Pitcher's Poker - Part 4: The Other Side of The Table.
How does all this look from the side of the customer?
Well, I'm the customer. We looked at 6 pitches. Surprise, surprise, they all looked great. Music, visuals, promises, promises. But unfortunately, I've been here before, I've seen fabulous pitches in the past and selected the company with the most fabulous pitch. That project cost us a lot of money – twice what we budgeted for it. In the end it got canned. We don't talk to that company any more. In my head, now, when I think of the budget for some new web project, I'm thinking – yes, but that's actually going to cost three times that isn't it?

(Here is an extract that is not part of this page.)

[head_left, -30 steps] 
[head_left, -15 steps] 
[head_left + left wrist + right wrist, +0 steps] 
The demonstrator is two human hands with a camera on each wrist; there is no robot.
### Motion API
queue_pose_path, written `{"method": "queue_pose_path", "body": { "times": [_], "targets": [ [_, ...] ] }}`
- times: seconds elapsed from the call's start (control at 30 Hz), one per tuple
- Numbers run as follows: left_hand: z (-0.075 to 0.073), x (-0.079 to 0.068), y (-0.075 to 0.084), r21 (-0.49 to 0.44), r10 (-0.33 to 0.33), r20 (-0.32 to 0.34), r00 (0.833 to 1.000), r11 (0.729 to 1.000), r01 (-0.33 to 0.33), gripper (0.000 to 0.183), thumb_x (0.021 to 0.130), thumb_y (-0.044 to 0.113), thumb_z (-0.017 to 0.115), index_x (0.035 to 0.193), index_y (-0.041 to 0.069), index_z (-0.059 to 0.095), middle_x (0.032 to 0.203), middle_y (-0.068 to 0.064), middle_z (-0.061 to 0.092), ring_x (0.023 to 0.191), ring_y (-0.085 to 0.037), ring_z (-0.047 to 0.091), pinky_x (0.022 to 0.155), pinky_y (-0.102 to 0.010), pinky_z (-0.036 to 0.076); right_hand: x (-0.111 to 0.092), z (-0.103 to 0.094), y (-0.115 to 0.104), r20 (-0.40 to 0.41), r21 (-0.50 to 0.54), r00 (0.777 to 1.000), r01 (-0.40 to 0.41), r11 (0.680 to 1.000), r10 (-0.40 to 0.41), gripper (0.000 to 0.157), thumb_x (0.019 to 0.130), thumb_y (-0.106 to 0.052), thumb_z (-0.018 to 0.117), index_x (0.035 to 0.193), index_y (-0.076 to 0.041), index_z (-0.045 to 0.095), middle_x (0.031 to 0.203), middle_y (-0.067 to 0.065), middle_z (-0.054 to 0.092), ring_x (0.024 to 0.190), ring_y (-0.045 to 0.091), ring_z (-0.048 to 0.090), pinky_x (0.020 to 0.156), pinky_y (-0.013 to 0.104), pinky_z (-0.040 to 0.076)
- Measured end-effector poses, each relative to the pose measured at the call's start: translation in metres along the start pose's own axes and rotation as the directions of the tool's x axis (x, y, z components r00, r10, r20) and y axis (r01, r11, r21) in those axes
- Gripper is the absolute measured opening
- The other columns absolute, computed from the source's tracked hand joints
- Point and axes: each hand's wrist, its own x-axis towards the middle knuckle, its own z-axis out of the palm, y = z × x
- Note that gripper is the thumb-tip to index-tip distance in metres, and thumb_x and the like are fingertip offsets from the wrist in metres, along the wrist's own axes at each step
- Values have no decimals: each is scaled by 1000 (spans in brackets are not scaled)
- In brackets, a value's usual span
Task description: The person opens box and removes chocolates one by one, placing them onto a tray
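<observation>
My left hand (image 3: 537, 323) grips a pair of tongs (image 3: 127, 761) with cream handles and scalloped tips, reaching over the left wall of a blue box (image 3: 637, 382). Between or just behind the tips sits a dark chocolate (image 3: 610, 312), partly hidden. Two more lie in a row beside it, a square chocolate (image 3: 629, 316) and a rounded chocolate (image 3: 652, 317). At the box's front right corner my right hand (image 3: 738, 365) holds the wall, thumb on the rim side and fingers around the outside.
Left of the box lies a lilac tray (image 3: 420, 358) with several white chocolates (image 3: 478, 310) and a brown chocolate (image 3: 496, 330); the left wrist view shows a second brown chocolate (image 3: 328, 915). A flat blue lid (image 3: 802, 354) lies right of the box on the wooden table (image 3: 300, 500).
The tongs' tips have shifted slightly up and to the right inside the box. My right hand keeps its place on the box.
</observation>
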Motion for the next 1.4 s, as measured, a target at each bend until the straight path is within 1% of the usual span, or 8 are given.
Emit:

So this guy turns up. He doesn't have a laptop. He doesn't have a pen drive. He doesn't have a presentation! He has a flip chart and a marker pen.
“In one sentence, what is it you want?” He says. There's four of us watching the presentation. It doesn't make me comfortable that we all say four different things. He writes them all down.
Now things get really weird.
“Who's the pig?” he says.
“We beg your pardon” we say.
He explains the difference between pigs and chickens. It's like bacon and eggs. The pig is committed, the chicken is only involved.
“Who's the pig?” He says again. Who's bacon is on the line? My boss starts preening himself. But the finance director and the HR director point at me. My boss doesn't say anything. They're right. It's me.
He makes me put stars next to the four things on the flow chart. Then he draws a ring around the two with the most stars.
“Give us X amount of money and we'll demo something that does these two things by the end of next week,” he says.
Then he picks up his flow chart and leaves.